Vi sono, specialmente nella nostra società dei consumi, consumatori «squalificati», a corto di denaro, a cui non si fa credito e a cui perciò si nega la possibilità di raggiungere gli standard di «normalità» stabiliti dal mercato e misurati dal numero di cose possedute e dagli atti d’acquisto. Vi sono, anche, grandi quantità di giovani, fisicamente prestanti, in età scolare, disabilitati nei loro tentativi di raggiungere gli standard posti dal mercato del lavoro dal fatto di essere nati e cresciuti in famiglie i cui guadagni sono sotto la media o in quartieri deprivati e trascurati.
Ospitalità. Questa parola, tradotta dal greco, significa letteralmente “amore (affetto o gentilezza) nei confronti degli sconosciuti.” In latino, significa ” ricevere come ospite”.

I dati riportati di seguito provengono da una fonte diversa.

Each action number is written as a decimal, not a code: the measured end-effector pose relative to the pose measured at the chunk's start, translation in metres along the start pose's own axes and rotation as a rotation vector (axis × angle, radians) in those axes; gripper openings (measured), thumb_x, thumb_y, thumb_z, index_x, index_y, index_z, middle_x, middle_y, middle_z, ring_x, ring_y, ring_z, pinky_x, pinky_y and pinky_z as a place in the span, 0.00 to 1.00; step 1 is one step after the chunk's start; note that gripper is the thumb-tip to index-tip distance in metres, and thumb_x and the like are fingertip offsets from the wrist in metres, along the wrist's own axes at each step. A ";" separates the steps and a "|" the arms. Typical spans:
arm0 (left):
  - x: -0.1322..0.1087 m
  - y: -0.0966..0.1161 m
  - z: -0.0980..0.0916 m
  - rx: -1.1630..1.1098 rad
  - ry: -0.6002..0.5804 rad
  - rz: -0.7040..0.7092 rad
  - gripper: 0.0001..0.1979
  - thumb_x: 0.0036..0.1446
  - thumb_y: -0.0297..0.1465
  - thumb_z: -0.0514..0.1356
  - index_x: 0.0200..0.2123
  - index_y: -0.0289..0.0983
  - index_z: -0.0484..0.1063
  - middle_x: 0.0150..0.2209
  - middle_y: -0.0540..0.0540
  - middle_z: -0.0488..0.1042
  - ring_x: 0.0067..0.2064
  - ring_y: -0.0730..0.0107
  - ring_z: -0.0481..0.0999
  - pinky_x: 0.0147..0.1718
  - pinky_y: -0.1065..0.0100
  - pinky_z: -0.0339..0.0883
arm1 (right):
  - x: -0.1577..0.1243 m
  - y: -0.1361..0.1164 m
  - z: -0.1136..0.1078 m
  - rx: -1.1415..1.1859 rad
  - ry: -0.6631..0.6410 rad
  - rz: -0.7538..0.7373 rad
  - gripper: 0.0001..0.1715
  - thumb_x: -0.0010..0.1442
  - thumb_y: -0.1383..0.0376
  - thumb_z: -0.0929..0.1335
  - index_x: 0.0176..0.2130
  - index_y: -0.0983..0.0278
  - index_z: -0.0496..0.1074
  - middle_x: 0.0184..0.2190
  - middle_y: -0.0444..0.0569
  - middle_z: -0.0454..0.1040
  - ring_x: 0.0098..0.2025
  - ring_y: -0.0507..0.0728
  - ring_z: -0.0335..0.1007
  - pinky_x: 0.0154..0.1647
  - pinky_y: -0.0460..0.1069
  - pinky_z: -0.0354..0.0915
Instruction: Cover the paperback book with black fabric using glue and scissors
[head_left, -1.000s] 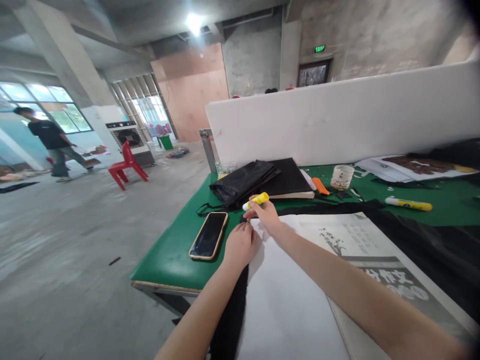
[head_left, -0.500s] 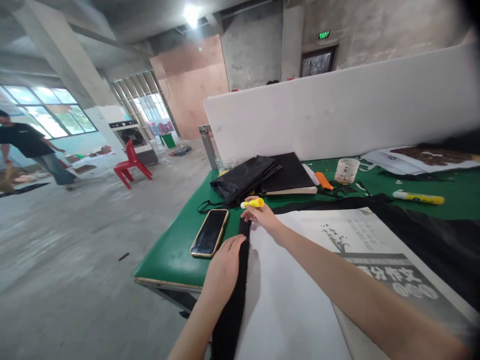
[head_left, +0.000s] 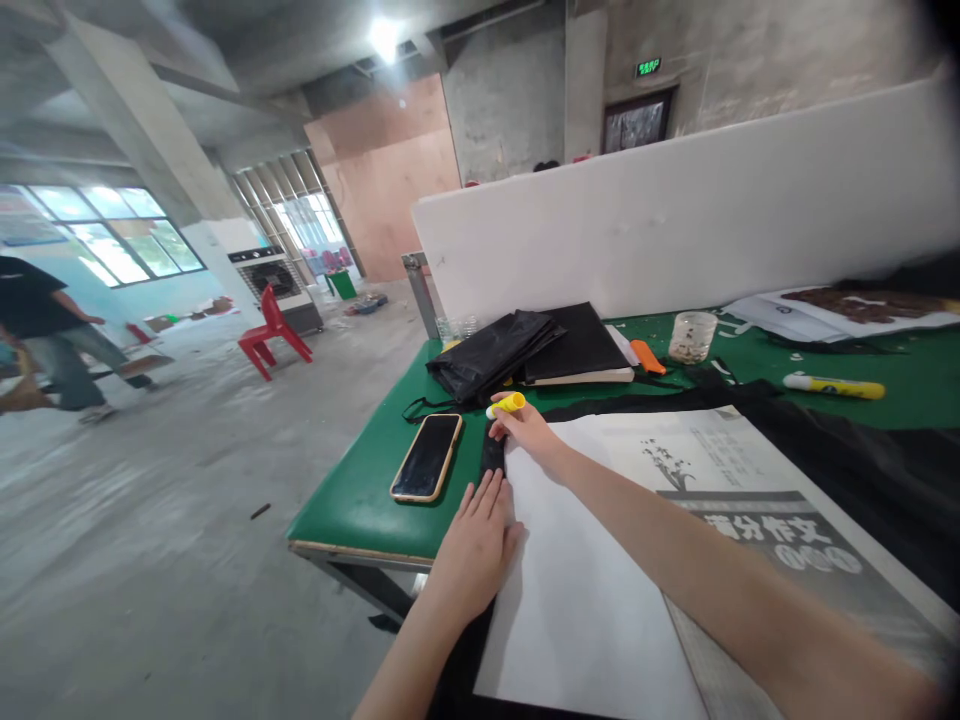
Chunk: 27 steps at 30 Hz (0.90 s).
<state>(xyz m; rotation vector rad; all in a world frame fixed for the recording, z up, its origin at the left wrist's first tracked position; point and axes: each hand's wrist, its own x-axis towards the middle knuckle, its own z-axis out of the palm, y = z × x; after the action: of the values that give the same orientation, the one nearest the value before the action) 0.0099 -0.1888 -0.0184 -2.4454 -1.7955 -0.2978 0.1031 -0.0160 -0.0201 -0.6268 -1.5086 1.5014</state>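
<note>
My right hand [head_left: 529, 432] is closed around a yellow glue stick [head_left: 508, 405] with a white end, near the far left corner of a white sheet [head_left: 570, 570]. My left hand [head_left: 480, 545] lies flat with fingers stretched, pressing on the black fabric strip [head_left: 493, 455] along the sheet's left edge; its thumb side reaches over the white paper. Under the sheet, black fabric [head_left: 847, 450] spreads out to the right. A grey printed book page [head_left: 772, 530] with large characters lies at the right, partly covered by my right forearm.
A phone [head_left: 427, 458] lies left of my hands on the green table [head_left: 352, 490]. Behind are a folded black sheet [head_left: 491, 352], a black-covered book [head_left: 577, 345], an orange cutter [head_left: 646, 357], a plastic cup [head_left: 691, 337] and another yellow tube [head_left: 836, 387]. A person [head_left: 45, 320] stands far left.
My left hand has moved right from the fabric's outer edge onto the strip and sheet edge. My right hand stays at the corner with the glue stick. The distant person's legs have shifted.
</note>
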 end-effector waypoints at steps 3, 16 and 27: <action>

L’ospitalità è un valore etico che evoca l’apertura ad un “noi”, che crea nelle persone l’esperienza che “nulla di umano mi è estraneo”.
Evoca i realtà vicine quali: la responsabilità, la compassione, la solidarietà, l’accettazione.
L’ospitalità è l’accoglienza di chi è diverso da me. L’ospitalità è una pratica che richiede il riconoscimento dei bisogni e delle esigenze dell’altro, della sua dignità e diversità.
L’ospitalità, nella tradizione biblica, è stata una legge (presente in diversi codici), una prassi (esercitata in vari modi), una consuetudine (la tradizione viva), un dovere (vissuto come imperativo), un valore morale (come un orizzonte di senso della vita di molte persone). Fin dall’inizio, l’ospitalità è legata a regole che consentono l’umanizzazione di quello che, diversamente, potrebbe essere scambio ostile o indifferente. San Pablo, considerandola fondamentale, dice: “Non dimenticate l’ospitalità” (Eb 13,2).
L’ospitalità è una caratteristica importante tra i cristiani. In effetti, nella Bibbia è fortemente raccomandato da Dio, ai suoi figli, di essere ospitali e di aiutarsi a vicenda senza lamentarsi. Egli dice: “Siate ospitali verso gli altri, senza mormorare” (I Pt 4, 9-10).
L’ospitalità richiede uno spazio, una lingua e un cuore che accoglie. L’accoglienza dell’ospitalità richiede attenzione continua nei confronti dell’altro. L’esperienza di sentirsi, o no, accettata è correlata a diverse variabili e sentimenti. C’è un’accoglienza speciale, un adeguamento al linguaggio, un’accoglienza ed intimità del cuore. E’ importante, quindi, saper apprendere ed imparare a vivere il nostro corpo e territorio.
Alla luce di questo contesto, vorrei invitarvi a fare una rilettura di quello che stiamo vivendo, avendo come sfondo il racconto della Visitazione, affinché i nostri incontri producano Magnificat ovunque, sia nell’abitare il nostro corpo, che nella vita comunitaria; nei diversi territori e scenari in cui interagiamo e nell’intera casa comune.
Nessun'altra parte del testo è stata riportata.